- [EXERCISE PROMPT]:
Below is a listing with pictures in it. Copy it exactly without them.

- [PROVIDED MATERIAL]:
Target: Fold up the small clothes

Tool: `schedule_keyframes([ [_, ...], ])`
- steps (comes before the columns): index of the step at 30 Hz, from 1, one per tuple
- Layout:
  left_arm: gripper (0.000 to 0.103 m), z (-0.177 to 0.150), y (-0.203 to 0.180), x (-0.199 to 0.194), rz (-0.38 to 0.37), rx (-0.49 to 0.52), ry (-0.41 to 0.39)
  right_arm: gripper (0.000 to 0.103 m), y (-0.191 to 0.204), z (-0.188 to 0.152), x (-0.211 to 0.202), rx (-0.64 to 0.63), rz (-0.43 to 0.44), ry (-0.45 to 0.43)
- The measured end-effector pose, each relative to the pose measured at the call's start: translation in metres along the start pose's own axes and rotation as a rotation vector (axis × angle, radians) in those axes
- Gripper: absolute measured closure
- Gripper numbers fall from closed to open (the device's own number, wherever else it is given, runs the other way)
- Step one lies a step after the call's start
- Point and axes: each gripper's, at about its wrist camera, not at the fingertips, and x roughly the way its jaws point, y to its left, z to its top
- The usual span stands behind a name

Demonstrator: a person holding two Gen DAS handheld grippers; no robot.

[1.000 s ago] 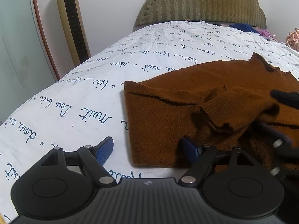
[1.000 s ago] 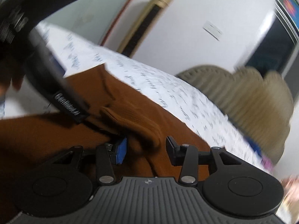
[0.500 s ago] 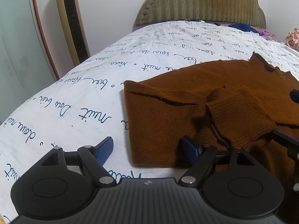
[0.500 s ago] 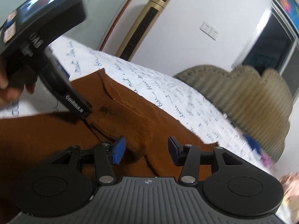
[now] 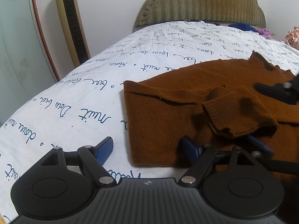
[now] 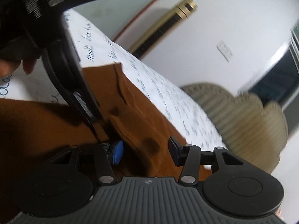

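Note:
A brown knit sweater lies flat on the white bed sheet with blue script. One sleeve is folded over the body, its ribbed cuff raised slightly. My left gripper stands open at the sweater's near left corner, with one finger on the sheet and the other on the knit. My right gripper comes in from the right and straddles the cuff, its fingers apart and not pressing it. In the right wrist view the right gripper has a brown fold between its pads, and the left gripper's body fills the upper left.
A gold tower fan and a red-framed glass door stand left of the bed. An olive headboard is at the far end, with blue and pink clothes there. A person's hand holds the left gripper.
My right gripper has rolled and come back in low from the right, now straddling the cuff. The cuff has shifted slightly. My left gripper has not moved.

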Motion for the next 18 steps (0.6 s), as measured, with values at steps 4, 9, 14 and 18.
schedule_keyframes([
  [4,0.022,0.003,0.002,-0.007,0.005,-0.013,-0.007,0.096,0.003,0.001,0.007,0.009,-0.008,0.001],
  [9,0.022,0.01,-0.005,-0.027,0.008,0.02,-0.079,0.097,-0.063,-0.021,-0.01,0.443,0.011,0.007],
  [14,0.022,0.015,-0.029,-0.041,-0.06,0.118,-0.125,0.096,-0.135,-0.089,-0.034,0.961,-0.007,0.033],
  [18,0.022,0.015,-0.047,-0.037,-0.095,0.156,-0.107,0.095,-0.157,-0.153,-0.037,1.286,0.038,0.11],
])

- [RESPONSE TO THIS TASK]:
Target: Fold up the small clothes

Tool: `schedule_keyframes([ [_, ...], ])`
- steps (comes before the columns): index of the step at 30 Hz, from 1, one per tuple
- Layout:
  left_arm: gripper (0.000 to 0.103 m), z (-0.177 to 0.150), y (-0.203 to 0.180), x (-0.199 to 0.194), rz (-0.38 to 0.37), rx (-0.49 to 0.52), ry (-0.41 to 0.39)
  right_arm: gripper (0.000 to 0.103 m), y (-0.191 to 0.204), z (-0.188 to 0.152), x (-0.211 to 0.202), rx (-0.64 to 0.63), rz (-0.43 to 0.44), ry (-0.45 to 0.43)
- The measured end-effector pose, each relative to the pose measured at the call's start: translation in metres along the start pose's own axes and rotation as a rotation vector (axis × angle, radians) in those axes
- Gripper: absolute measured closure
- Gripper numbers fall from closed to open (the device's own number, wherever else it is given, runs the other way)
- Step one lies a step after the call's start
- Point and axes: each gripper's, at about its wrist camera, not at the fingertips, and x roughly the way its jaws point, y to its left, z to its top
- The usual span stands behind a name

Demonstrator: a person holding two Gen DAS handheld grippers; no robot.

[1.000 s ago] 
[1.000 s ago] 
[0.500 s ago] 
[0.500 s ago] 
[now] 
[now] 

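Note:
A brown knit sweater lies flat on the white bed sheet with blue script. One sleeve is folded over the body, its ribbed cuff raised slightly. My left gripper stands open at the sweater's near left corner, with one finger on the sheet and the other on the knit. My right gripper comes in from the right and straddles the cuff, its fingers apart and not pressing it. In the right wrist view the right gripper has a brown fold between its pads, and the left gripper's body fills the upper left.
A gold tower fan and a red-framed glass door stand left of the bed. An olive headboard is at the far end, with blue and pink clothes there. A person's hand holds the left gripper.
My right gripper has rolled and come back in low from the right, now straddling the cuff. The cuff has shifted slightly. My left gripper has not moved.
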
Motion for the next 18 steps (0.6 s), as measured, with values at steps 4, 9, 14 and 18.
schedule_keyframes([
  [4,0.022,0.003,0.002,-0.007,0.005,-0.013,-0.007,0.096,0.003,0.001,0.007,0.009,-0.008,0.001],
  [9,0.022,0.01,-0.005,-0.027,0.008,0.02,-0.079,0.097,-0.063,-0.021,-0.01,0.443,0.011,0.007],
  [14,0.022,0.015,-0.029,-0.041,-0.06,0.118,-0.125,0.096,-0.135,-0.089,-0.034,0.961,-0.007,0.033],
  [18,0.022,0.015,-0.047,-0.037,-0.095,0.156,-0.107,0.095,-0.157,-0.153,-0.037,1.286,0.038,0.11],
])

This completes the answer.